Certainly, this sounds like a desirable goal for ML/AI systems as well.

Why is Continuous Delivery for ML/AI hard(er)?

Since the challenge is not new and many valid solutions exist targeting traditional software projects, is there a reason to treat ML/AI systems any differently? Consider these three core challenges that are endemic in ML, AI, and data projects:

  1. Development and debugging cycles are more tedious due to computational requirements of models and data processing. Specialized hardware like GPUs pose extra challenges for dependency management, cause tricky cross-platform issues, and create gaps between development and production environments.

  2. Data introduces entropy - systems that deal with constantly changing data are less predictable, and hence inherently harder to make reproducible and debuggable than traditional software that has smaller surface area against the outside world.

  3. It is hard to ascertain that ML/AI systems work correctly. A key tenet of continuous delivery is to follow a process, such as rigorous testing and manual reviews, to ensure that changes don't cause breakage. In the case of ML/AI, ensuring correctness often happens empirically over time after the deployment, not before:

Continuous Delivery with Outerbounds

Instead of ignoring the special needs of ML/AI and shoehorning projects into existing patterns, we are paving the path for continuous delivery in the Outerbounds platform, specifically addressing the needs of ML, AI, and data projects.

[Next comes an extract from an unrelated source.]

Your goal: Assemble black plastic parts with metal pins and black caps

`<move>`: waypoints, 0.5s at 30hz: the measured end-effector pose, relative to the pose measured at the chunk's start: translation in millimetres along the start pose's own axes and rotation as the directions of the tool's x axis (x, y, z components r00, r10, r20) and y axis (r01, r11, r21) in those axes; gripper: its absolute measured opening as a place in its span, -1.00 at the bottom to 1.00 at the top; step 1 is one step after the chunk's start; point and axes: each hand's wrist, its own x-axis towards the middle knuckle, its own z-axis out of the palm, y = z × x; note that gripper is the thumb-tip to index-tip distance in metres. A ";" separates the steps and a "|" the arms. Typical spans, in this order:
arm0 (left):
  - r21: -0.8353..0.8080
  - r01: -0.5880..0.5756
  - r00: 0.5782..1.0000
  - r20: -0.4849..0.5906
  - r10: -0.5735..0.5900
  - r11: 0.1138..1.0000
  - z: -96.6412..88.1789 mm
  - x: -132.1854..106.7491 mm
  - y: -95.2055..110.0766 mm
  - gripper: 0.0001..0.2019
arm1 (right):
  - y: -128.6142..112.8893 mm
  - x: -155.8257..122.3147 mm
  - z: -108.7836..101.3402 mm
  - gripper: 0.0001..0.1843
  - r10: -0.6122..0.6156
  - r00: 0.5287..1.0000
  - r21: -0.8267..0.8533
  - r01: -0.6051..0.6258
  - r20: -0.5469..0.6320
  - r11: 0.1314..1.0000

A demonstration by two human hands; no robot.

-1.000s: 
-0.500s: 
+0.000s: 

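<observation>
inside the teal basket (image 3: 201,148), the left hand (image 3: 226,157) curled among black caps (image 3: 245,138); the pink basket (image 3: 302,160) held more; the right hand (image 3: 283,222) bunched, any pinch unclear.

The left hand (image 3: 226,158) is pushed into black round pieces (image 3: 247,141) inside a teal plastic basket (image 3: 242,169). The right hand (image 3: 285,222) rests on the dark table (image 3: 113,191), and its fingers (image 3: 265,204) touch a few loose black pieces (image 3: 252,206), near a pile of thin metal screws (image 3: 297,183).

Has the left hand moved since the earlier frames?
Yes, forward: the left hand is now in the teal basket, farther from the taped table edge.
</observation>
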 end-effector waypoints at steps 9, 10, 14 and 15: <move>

We have observed problems, solutions, and best practices for CD at hundreds of advanced ML/AI organizations that we have worked with. It is clear that every organization is different - there isn't a cookie-cutter approach that works as such for all - but the following four building blocks seem foundational in all successful CD implementations:

  1. Embrace GitOps: As a baseline, you should follow all the existing GitOps best practices from pull requests to automated testing. When it comes to CD for ML/AI, this is necessary but not sufficient.
  2. Scalable compute built-in, from prototype to production: To address the compute requirements, we provide compute-optimized cloud workstations, coupled with a scalable, multi-cloud compute backend out of the box - as well as solutions for dependency management and specialized hardware like GPUs and other accelerators.
  3. First-class support for data, artifacts, and change management: To tame the entropy, Outerbounds provides various tools that help dealing with real-world data securely, as well as managing state and change with minimal overhead.
  4. Isolated, flexible, secure environments: Since one can't ascertain the quality and correctness of every model and deployment in advance, we make it possible create isolated environments and deployments which allow you to experiment safely and test new approaches without interfering with production. This helps with compliance too in scenarios where production deployments are under high scrutiny, or projects must be kept isolated from each other.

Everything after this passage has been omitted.